YALE-MSS-1.1: Classify the IT System and meet the Minimum Security Standards

The requirements in Yale's Minimum Security Standards (MSS) are a foundation for building and maintaining secure IT Systems based on risk.

All Yale IT Systems must meet and maintain the MSS. A Yale IT System is one that uses Yale data and/or operates in support of Yale's mission. Examples include IT systems hosted by Yale or by a third party on Yale's behalf (e.g., Workday, Microsoft OneDrive).

The MSS is applied according to two criteria:

• Risk Classification (see YALE-MSS-1.1.1)
• System Type (see YALE-MSS-1.1.2)

Using these, Yale's MSS Calculator can determine a system's relevant MSS requirements.

Yale's IT systems should be protected based on their risk classification. Risk classification determines the appropriate security requirements to apply for a given system type. The MSS ensures we get the right requirements for the right risk level.

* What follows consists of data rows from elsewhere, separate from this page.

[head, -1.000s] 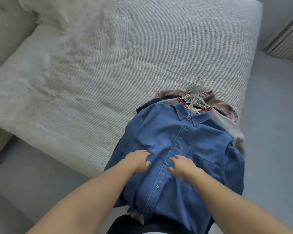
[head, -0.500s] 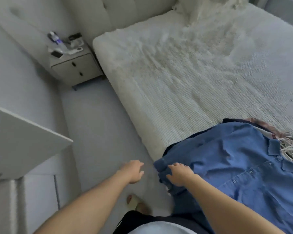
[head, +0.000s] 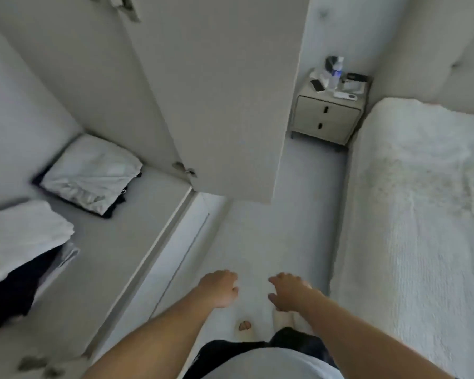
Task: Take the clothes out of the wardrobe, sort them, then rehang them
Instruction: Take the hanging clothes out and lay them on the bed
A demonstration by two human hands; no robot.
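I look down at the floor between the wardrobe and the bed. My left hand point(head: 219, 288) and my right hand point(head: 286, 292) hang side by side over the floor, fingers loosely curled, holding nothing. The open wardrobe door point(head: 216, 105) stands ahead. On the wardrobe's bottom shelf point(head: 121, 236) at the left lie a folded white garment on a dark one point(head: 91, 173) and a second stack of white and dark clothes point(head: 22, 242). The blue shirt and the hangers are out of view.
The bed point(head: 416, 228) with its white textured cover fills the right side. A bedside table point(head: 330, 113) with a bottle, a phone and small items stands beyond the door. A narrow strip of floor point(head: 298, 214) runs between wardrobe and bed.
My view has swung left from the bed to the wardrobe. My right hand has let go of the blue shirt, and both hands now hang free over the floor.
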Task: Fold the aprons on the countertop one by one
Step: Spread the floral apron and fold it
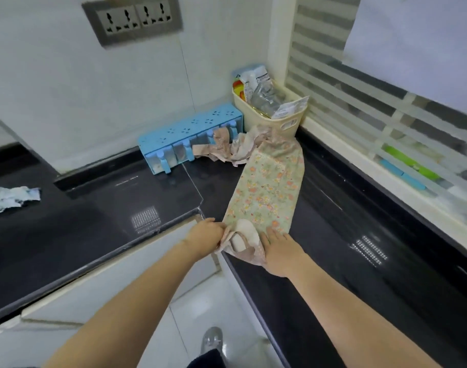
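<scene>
Head view: the floral apron [266,187] lies folded lengthwise in the black table's [120,197] corner (straps bunched by the blue rack [189,134]). Left hand [204,235] pinches its near edge; right hand [278,252] presses flat there.

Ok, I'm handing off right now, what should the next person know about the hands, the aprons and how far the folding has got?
Left hand: pinches the near left corner of the floral apron.
Right hand: flat on the apron's near right edge, fingers straight.
Floral apron: laid in a long narrow strip on the black countertop, its far end near the cream basket, straps bunched by the blue rack.
Done: it looks folded lengthwise already.
Left: probably fold it crosswise from the near end and tuck in the straps. A crumpled blue-white cloth at the far left may be the next apron; cannot tell.
</scene>
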A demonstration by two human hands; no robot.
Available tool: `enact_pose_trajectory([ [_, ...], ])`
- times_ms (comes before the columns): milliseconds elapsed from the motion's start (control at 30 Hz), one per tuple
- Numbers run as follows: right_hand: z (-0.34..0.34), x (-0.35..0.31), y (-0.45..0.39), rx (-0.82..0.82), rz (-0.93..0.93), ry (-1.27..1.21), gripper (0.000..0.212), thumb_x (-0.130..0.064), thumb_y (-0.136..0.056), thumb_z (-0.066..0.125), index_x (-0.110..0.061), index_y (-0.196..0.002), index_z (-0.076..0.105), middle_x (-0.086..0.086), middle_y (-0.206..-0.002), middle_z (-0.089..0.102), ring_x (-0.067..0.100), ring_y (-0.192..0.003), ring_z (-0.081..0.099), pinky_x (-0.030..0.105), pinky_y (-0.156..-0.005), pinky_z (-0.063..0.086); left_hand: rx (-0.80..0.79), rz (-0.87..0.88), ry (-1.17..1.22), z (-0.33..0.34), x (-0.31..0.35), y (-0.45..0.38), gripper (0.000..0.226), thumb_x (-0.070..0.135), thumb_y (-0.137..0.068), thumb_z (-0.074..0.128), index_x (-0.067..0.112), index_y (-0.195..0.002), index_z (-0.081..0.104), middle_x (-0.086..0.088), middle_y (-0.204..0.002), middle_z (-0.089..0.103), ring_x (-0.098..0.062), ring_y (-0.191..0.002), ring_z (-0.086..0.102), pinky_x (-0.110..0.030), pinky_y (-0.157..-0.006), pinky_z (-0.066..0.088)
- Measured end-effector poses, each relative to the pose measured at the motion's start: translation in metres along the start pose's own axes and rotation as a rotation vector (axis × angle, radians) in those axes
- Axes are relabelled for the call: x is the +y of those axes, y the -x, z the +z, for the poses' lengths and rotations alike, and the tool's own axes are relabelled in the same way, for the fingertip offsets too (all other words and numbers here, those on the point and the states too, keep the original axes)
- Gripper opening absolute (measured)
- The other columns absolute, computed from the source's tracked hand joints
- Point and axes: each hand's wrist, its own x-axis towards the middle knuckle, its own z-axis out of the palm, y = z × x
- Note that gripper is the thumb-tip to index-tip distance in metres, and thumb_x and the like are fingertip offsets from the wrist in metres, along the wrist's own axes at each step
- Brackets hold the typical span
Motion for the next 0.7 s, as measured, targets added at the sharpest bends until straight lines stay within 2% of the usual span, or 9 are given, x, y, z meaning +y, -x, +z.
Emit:
enact_pose_trajectory([
  [67, -0.017, 0.001, -0.029, -0.018, 0.057, -0.055, 0.065, -0.031, -0.102, 0.029, -0.005, -0.150, -0.005, 0.014, -0.158, -0.008, 0.029, -0.146, -0.010, 0.037, -0.117, 0.004, 0.036, -0.011, 0.097, -0.007, -0.030, -0.017, 0.022, 0.008, -0.090, 0.045, 0.008, -0.107, 0.059, -0.008, -0.114, 0.060, -0.026, -0.103, 0.056, -0.031, -0.090, 0.039],
  [133, -0.031, 0.007, -0.042, -0.035, 0.082, -0.112, 0.064, -0.028, -0.102, 0.029, -0.005, -0.150, -0.006, 0.014, -0.158, -0.009, 0.029, -0.145, -0.011, 0.036, -0.117, 0.003, 0.038, -0.049, 0.302, -0.011, -0.048, -0.026, 0.015, 0.010, -0.087, 0.051, 0.007, -0.099, 0.058, -0.010, -0.104, 0.062, -0.028, -0.096, 0.057, -0.034, -0.080, 0.043],
  [200, -0.045, 0.014, -0.058, -0.072, 0.108, -0.185, 0.066, -0.033, -0.102, 0.030, -0.007, -0.150, -0.008, 0.013, -0.158, -0.012, 0.027, -0.146, -0.010, 0.033, -0.117, 0.002, 0.004, 0.000, 0.589, -0.010, -0.069, -0.037, 0.017, 0.008, -0.080, 0.059, 0.008, -0.097, 0.056, -0.010, -0.095, 0.062, -0.027, -0.087, 0.058, -0.035, -0.074, 0.045],
  [267, -0.054, 0.023, -0.070, -0.105, 0.118, -0.228, 0.070, -0.040, -0.101, 0.031, -0.011, -0.151, -0.009, 0.009, -0.158, -0.015, 0.025, -0.146, -0.011, 0.033, -0.117, 0.003, -0.041, 0.084, 0.761, -0.007, -0.081, -0.046, 0.026, 0.008, -0.073, 0.068, 0.011, -0.095, 0.055, -0.007, -0.090, 0.061, -0.022, -0.081, 0.056, -0.033, -0.070, 0.046],
  [367, -0.059, 0.035, -0.082, -0.144, 0.107, -0.219, 0.083, -0.047, -0.095, 0.043, -0.016, -0.151, -0.010, 0.005, -0.157, -0.018, 0.022, -0.145, -0.013, 0.035, -0.118, 0.003, 0.000, 0.057, 0.819, -0.004, -0.079, -0.059, 0.040, 0.022, -0.077, 0.072, 0.013, -0.112, 0.058, 0.000, -0.098, 0.064, -0.018, -0.090, 0.056, -0.027, -0.075, 0.044],
  [433, -0.060, 0.043, -0.085, -0.194, 0.108, -0.172, 0.103, -0.051, -0.084, 0.059, -0.019, -0.150, -0.014, 0.004, -0.156, -0.021, 0.023, -0.145, -0.013, 0.037, -0.119, 0.003, 0.050, 0.012, 0.802, -0.010, -0.077, -0.068, 0.024, 0.024, -0.088, 0.060, 0.011, -0.107, 0.061, -0.005, -0.100, 0.067, -0.022, -0.093, 0.060, -0.030, -0.078, 0.044],
  [500, -0.059, 0.049, -0.087, -0.218, 0.108, -0.171, 0.119, -0.053, -0.074, 0.070, -0.022, -0.149, -0.017, 0.004, -0.156, -0.023, 0.025, -0.146, -0.010, 0.039, -0.119, 0.004, 0.018, -0.002, 0.722, -0.017, -0.081, -0.075, 0.020, 0.019, -0.092, 0.049, 0.008, -0.102, 0.062, -0.011, -0.101, 0.067, -0.027, -0.095, 0.060, -0.034, -0.079, 0.045],
  [600, -0.060, 0.053, -0.091, -0.184, 0.091, -0.172, 0.117, -0.041, -0.076, 0.072, -0.022, -0.148, -0.017, 0.005, -0.156, -0.022, 0.025, -0.146, -0.006, 0.038, -0.119, 0.004, -0.029, 0.037, 0.648, -0.025, -0.097, -0.084, 0.019, 0.009, -0.091, 0.045, 0.003, -0.097, 0.062, -0.014, -0.101, 0.067, -0.029, -0.095, 0.061, -0.032, -0.075, 0.042],
  [700, -0.062, 0.052, -0.101, -0.143, 0.080, -0.244, 0.098, -0.039, -0.086, 0.060, -0.027, -0.149, -0.014, 0.003, -0.156, -0.023, 0.025, -0.146, -0.004, 0.042, -0.118, 0.003, -0.059, 0.051, 0.664, -0.031, -0.112, -0.090, 0.019, 0.006, -0.093, 0.045, -0.002, -0.099, 0.062, -0.015, -0.102, 0.066, -0.019, -0.088, 0.056, -0.024, -0.068, 0.033],
])
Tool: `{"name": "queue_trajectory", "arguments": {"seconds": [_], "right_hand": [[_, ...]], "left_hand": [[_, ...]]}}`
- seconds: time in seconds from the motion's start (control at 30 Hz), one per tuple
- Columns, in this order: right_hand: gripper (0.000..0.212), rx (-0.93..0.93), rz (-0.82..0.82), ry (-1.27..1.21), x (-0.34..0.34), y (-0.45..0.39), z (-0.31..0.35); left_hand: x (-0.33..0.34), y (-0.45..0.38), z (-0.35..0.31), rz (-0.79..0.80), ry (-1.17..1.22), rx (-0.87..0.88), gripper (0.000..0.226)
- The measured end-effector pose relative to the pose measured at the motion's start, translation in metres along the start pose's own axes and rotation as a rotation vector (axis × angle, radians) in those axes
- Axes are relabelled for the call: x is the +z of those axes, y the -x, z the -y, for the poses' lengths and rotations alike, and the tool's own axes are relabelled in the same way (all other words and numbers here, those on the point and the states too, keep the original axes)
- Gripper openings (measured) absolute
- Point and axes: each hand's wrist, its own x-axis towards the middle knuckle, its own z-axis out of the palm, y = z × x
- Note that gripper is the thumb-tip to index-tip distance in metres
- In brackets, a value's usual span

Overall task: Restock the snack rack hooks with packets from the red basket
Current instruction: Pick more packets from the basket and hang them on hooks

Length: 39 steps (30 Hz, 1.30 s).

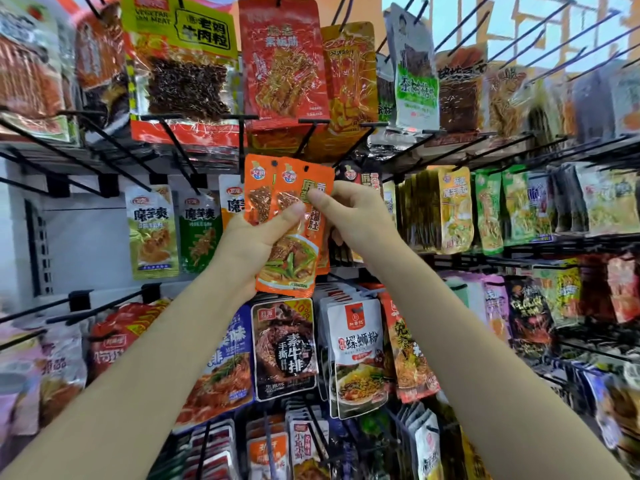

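1. Orange packets (287, 216), a small fanned bunch, are raised in front of the snack rack (519, 244), level with its middle row.
2. My left hand (256, 244) grips the bunch from below, thumb curled across the front.
3. My right hand (349, 211) pinches the frontmost packet near its top edge.
4. A black hook (313, 133) juts out just above the bunch; the big red packet (284, 60) hangs over it.
5. Green packets (152, 230) hang to the left, yellow packets (453, 209) to the right, and a dark packet (284, 348) below.

Head view, close, facing rack (519, 244)
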Motion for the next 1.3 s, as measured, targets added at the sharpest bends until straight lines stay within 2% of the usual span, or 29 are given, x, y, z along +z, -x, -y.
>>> {"name": "queue_trajectory", "arguments": {"seconds": [0.1, 0.2, 0.27, 0.4, 0.5, 0.6, 0.77, 0.87, 0.97, 1.03, 1.13, 1.17, 1.23, 1.3], "right_hand": [[0.024, 0.076, -0.095, -0.069, 0.002, -0.005, -0.005], [0.042, 0.144, -0.171, -0.058, 0.005, -0.012, -0.004], [0.051, 0.167, -0.189, -0.053, 0.009, -0.016, 0.002], [0.045, 0.154, -0.177, -0.073, 0.018, -0.025, 0.010], [0.051, 0.149, -0.191, -0.044, 0.018, -0.027, 0.008], [0.044, 0.138, -0.206, -0.042, 0.018, -0.028, 0.004], [0.046, 0.136, -0.215, 0.001, 0.014, -0.029, 0.007], [0.019, 0.084, -0.258, 0.176, 0.012, -0.028, 0.004], [0.011, -0.040, -0.390, 0.183, 0.006, -0.022, 0.010], [0.022, -0.047, -0.299, 0.108, 0.005, -0.022, 0.013], [0.040, 0.055, -0.092, 0.010, 0.009, -0.021, 0.018], [0.042, 0.055, -0.064, 0.015, 0.010, -0.021, 0.017], [0.041, 0.051, -0.077, 0.014, 0.009, -0.023, 0.015], [0.036, 0.084, -0.112, 0.009, 0.003, -0.027, 0.012]], "left_hand": [[-0.016, -0.001, -0.005, -0.092, -0.069, -0.041, 0.043], [-0.034, 0.001, -0.012, -0.107, -0.020, 0.028, 0.015], [-0.040, 0.001, -0.013, -0.133, -0.019, 0.061, 0.010], [-0.045, 0.003, -0.012, -0.146, -0.022, 0.090, 0.008], [-0.047, 0.005, -0.013, -0.148, -0.031, 0.093, 0.009], [-0.049, 0.005, -0.013, -0.151, -0.028, 0.087, 0.010], [-0.044, 0.006, -0.014, -0.136, -0.023, 0.065, 0.011], [-0.041, 0.005, -0.015, -0.115, -0.037, 0.064, 0.011], [-0.037, 0.003, -0.015, -0.085, -0.051, 0.062, 0.013], [-0.032, 0.001, -0.017, -0.049, -0.089, 0.060, 0.018], [-0.018, -0.002, -0.019, 0.055, -0.147, 0.055, 0.022], [-0.012, -0.003, -0.019, 0.076, -0.181, 0.083, 0.020], [-0.008, -0.005, -0.017, 0.044, -0.455, 0.311, 0.024], [-0.012, -0.009, -0.010, -0.031, -0.889, 0.644, 0.056]]}}
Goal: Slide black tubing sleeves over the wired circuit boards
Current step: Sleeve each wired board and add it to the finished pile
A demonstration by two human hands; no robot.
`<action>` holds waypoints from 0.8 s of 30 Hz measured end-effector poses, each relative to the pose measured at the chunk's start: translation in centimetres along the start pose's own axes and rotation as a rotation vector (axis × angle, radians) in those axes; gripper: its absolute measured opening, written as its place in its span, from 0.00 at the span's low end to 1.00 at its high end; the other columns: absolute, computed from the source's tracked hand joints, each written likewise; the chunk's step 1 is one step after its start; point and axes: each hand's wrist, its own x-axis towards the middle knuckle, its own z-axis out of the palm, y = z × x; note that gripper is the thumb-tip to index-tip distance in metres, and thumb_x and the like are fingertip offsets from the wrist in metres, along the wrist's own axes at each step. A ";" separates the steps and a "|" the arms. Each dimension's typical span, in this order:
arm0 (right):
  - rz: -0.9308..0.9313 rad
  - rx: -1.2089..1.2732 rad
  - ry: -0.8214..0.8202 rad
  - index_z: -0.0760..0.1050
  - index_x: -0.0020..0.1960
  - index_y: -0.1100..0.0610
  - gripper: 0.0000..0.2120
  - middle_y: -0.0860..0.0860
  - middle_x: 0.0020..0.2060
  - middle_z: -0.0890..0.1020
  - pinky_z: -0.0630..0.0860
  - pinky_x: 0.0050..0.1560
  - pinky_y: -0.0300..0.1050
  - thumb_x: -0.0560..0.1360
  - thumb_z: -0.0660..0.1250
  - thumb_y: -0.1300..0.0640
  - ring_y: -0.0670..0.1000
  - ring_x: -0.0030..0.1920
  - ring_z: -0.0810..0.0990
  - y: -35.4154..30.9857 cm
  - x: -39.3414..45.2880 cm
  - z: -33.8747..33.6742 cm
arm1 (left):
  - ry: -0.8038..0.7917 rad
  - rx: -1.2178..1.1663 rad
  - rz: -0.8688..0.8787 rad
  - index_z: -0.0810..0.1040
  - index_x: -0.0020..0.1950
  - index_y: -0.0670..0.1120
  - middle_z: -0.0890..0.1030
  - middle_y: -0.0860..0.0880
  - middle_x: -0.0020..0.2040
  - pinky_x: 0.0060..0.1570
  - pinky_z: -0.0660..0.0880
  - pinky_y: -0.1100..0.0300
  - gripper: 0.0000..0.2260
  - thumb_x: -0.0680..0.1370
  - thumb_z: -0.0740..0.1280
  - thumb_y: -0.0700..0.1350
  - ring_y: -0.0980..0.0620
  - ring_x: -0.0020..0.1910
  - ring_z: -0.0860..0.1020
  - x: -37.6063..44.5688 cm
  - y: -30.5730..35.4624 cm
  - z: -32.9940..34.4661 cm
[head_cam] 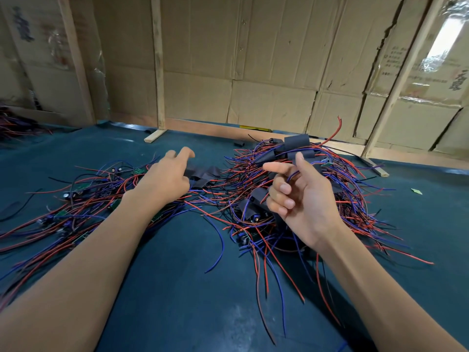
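Left hand (pixel 166 177) reaches w/ fingers out over the loose black sleeves (pixel 203 175) near the middle of the blue surface (pixel 177 288); can't tell if it touches one. Right hand (pixel 302 196) is palm up, fingers curled loose, a blue wire (pixel 291 176) by its thumb. Bare boards w/ wires (pixel 83 199) lie toward the left edge. Sleeved boards (pixel 294 146) pile toward the far right.
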 end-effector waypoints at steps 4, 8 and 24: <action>-0.038 0.006 -0.023 0.83 0.51 0.63 0.28 0.55 0.34 0.75 0.76 0.33 0.48 0.85 0.52 0.44 0.54 0.31 0.74 0.2 0.0 0.2 | 0.123 0.068 0.011 0.70 0.56 0.49 0.68 0.45 0.54 0.53 0.69 0.46 0.07 0.79 0.60 0.43 0.39 0.50 0.74 -0.2 0.5 0.0; -0.081 -0.040 0.017 0.84 0.49 0.62 0.28 0.52 0.33 0.67 0.79 0.36 0.50 0.85 0.52 0.43 0.53 0.34 0.73 0.4 -0.1 0.6 | 0.203 0.119 -0.001 0.69 0.53 0.49 0.73 0.47 0.54 0.58 0.64 0.44 0.05 0.78 0.59 0.46 0.43 0.55 0.70 -0.2 1.1 -0.2; -0.118 -0.152 0.018 0.80 0.50 0.65 0.08 0.55 0.37 0.79 0.77 0.34 0.44 0.77 0.66 0.61 0.53 0.36 0.78 0.6 -0.5 0.6 | 0.153 0.126 0.266 0.68 0.64 0.50 0.66 0.50 0.60 0.60 0.57 0.47 0.20 0.82 0.46 0.60 0.46 0.61 0.62 -0.2 2.3 1.0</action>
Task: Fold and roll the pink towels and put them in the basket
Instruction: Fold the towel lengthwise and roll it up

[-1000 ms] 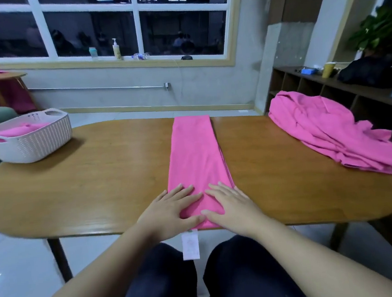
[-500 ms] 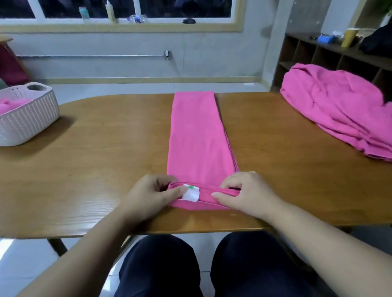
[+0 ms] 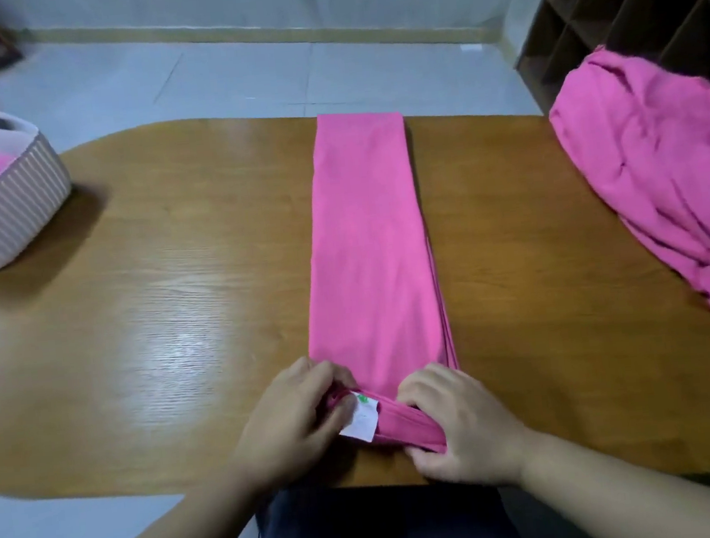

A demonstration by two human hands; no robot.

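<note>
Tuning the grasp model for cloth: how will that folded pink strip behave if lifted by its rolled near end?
Probably floppy: the folded pink towel lies flat along the wooden table with soft layered edges, so the unrolled length would likely droop. The started roll may loosen if released; both hands, left and right, pinch it. It looks thin, so likely light.

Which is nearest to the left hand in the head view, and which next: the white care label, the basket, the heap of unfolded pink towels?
From the left hand, nearest first:
1. White care label: right at its fingertips, on the rolled near end of the folded towel.
2. Basket: far left of the table.
3. Heap of unfolded towels: far right edge.
</note>
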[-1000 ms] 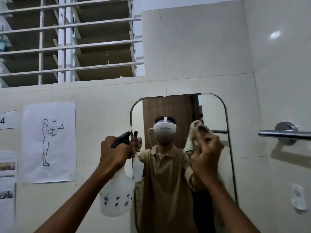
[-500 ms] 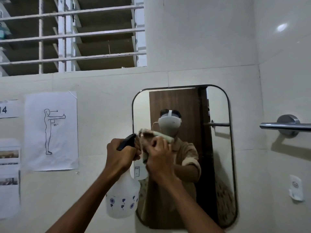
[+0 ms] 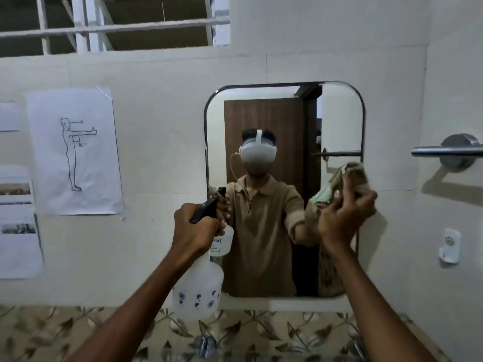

To classify your IT System, you must know its risk classification and type. These are outlined in:

• YALE-MSS-1.1.1: Determine the IT System's risk classification
• YALE-MSS-1.1.2: Determine your IT System type

Once you have a risk classification and system type, use the MSS Calculator to generate the relevant MSS requirements. You can store this output as a document for your system's records, but you are not required to submit it to ISO.

As you review the requirements, you may discover that some aren't applicable to your system or are handled outside of your system (e.g., by Yale ITS or a vendor). When this happens, briefly note why the given requirement isn't applicable or how it is already managed.

All the remaining applicable MSS requirements must be met in your system deployment. For any that cannot be met, submit an Exception Request as described in YALE-MSS-1.1.8.